Seriously. I'm now 4 stone heavier in my early 50s than I was at 35 when I was a size 12. I'm now a 20/22 and post menopause it feels hopeless. A lb a month (absolutely nothing!) Racks up to 4 stone over about 5 years and post 35 it's so easy for it to creep up and think I'll start a diet next week.

It's now causing me health issues and whatever I do I'm struggling to lose anything.

LionelRitchieStoleMyNotebook · 09/12/2019 19:48

Advice for me

  • Do NOT eat for two during pregnancy, the weight will not just fall off due to breastfeeding and your visions of 6am gym sessions before work are laughable with a baby.

Fwiw I'm 35 I've progressed well in my career to a moderately senior level, I bought a house, then got married, saved up again then had a baby. Clueless people think I've 'got it right' or 'have my life sorted' and a friend's mother uses me as an example to berate her with. Actually I don't know if I'm coming or going half the time, I'm permanently exhausted and feel like I'm not excelling in any aspect of my life, just managing to keep my head above water. People always have opinions. Fuck them.

TimeforanotherChange · 09/12/2019 19:48

Cross posted @Babdoc. I'm so sorry.Flowers

Adollop · 09/12/2019 19:49

My advice .. you'll never be this young again, enjoy it. Don't feel pressure to do anything, just do what you want to do.

SerenDippitty · 09/12/2019 19:49

I’d have told myself not to do IVF but just crack on with life.

Spied · 09/12/2019 19:51

Get help and stop drinking. It, in the next few months will cause you physical and mental health issues that you will never fully recover from.
Look after yourself.

HRH2020 · 09/12/2019 19:54

Don't have a baby, get a dog

MulticolourTinselOnTheTree · 09/12/2019 19:57

I'd tell myself to get out of the relationship, and raise the DC as a single parent, rather than leave when the DC were teens. Might have been able to save a lot of heartache that way.

mynameiswah · 09/12/2019 20:00

I'm 40+ and I would say to my 35 year old self, read "Toxic Parents" by Susan Forward now and do the work involved. And/or see a therapist. Otherwise you'll still be dealing with your toxic mum issues when you're in your 40s. (like I am now Sad).

Also take your vitamins everyday, otherwise you WILL get arthritis and hair loss as soon as you turn 40 (which did happen), and don't give up on the yoga! Grin

mathanxiety · 09/12/2019 20:00

Divorce him now. Don't wait for a good time to do it.

FreyaMountstuart · 09/12/2019 20:01

Life is good - It will all work out so don’t worry but saving a bit harder wouldn’t hurt

ThisIsSunrise · 09/12/2019 20:03

Stand up to your mother from the minute your children are born. Holding them, showing them you love them and cuddling them is not spoiling them.

Don’t feel you need to use horrible clothes just because they were gifts. Photograph DC in them once then to the charity shop!

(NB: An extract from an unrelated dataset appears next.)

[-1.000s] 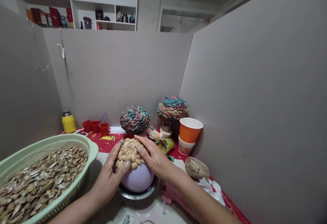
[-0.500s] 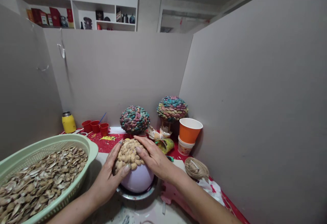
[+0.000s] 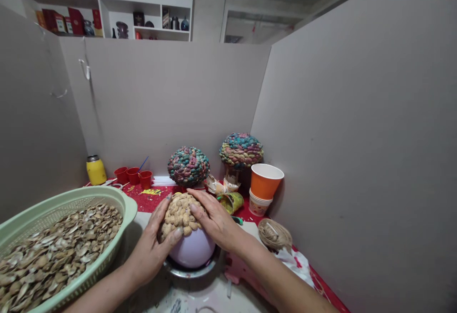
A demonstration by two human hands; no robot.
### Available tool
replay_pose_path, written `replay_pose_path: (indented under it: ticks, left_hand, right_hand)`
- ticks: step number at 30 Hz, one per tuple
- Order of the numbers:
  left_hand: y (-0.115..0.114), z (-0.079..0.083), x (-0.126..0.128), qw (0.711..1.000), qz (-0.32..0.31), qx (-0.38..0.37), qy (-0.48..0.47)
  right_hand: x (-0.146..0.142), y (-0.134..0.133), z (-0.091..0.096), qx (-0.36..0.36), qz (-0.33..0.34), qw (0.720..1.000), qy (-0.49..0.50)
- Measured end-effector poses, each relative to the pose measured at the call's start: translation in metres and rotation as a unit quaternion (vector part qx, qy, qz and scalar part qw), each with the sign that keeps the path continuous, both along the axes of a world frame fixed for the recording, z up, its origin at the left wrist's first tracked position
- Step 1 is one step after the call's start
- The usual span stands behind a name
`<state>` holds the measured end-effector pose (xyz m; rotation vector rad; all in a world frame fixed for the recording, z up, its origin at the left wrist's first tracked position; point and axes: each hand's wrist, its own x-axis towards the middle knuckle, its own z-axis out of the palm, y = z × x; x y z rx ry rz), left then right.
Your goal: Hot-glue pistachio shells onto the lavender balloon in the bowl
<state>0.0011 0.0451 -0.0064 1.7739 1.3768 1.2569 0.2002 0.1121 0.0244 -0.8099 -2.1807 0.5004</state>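
Note:
A lilac balloon (image 3: pixel 193 250) rests in a round metal bowl (image 3: pixel 192 273), its upper part covered with peanut shells (image 3: pixel 178 215). My left hand (image 3: pixel 154 241) cups its left side, thumb lying across the lower edge of the shells. From the right, my right hand (image 3: pixel 214 220) presses on the top and side with the fingers bent over the shells. Both palms are hidden against the ball. At the left stands a green plastic basket (image 3: pixel 129 208) full of loose empty shells (image 3: pixel 60 256).
Behind are two painted shell-covered balls, one nearer (image 3: pixel 188 165) and one on a stand (image 3: pixel 241 150). Orange and white paper cups (image 3: pixel 266 182), a twine coil (image 3: pixel 274 234), red cups (image 3: pixel 133 176) and a yellow bottle (image 3: pixel 95 170) stand around. Grey partitions (image 3: pixel 164 94) enclose the table.
Both hands keep the same hold on the shell-covered balloon. Only the camera view has shifted very slightly.

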Motion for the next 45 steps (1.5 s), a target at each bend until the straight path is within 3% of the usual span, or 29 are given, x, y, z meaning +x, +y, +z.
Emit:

Treasure the friends you make now. They will stand you in good stead and be in your life for many years.

Do not listen to DH when he says you need to move house. Stand your ground.

babbi · 09/12/2019 20:05

@Babdoc .... I’m so terribly sorry x

Techway · 09/12/2019 20:08

Value yourself. Dont doubt your instincts

spongedog · 09/12/2019 20:12

To have cancelled the wedding. Yes that would mean I wouldnt have my beautiful DC but they have come at a very high price.

scoobyd2 · 09/12/2019 20:15

@babdoc Flowers

I was already pretty independent and feisty at 35 so possibly not that much different 14 years on..... But definitely try harder to avoid putting on weight, its a darn sight harder to find the motivation and energy to shift at 49 than it was in my early 30's. Oh and don't fall for the sweet-talking tosser that you meet on your 40th birthday because you should know better, and you'll waste 2 years of your life dancing to his tune then he'll dump you.

Thesispieces · 09/12/2019 20:17

This reply has been deleted

This has been deleted by MNHQ for breaking our Talk Guidelines.

Mammylamb · 09/12/2019 20:20

Don’t put weight on! (I’m 38 and put on 2 stone at 35, once I returned to work from mat leave)

31133004Taff · 09/12/2019 20:22

Taking easy route leads to big problems down the road. Stay put and manage these problems first.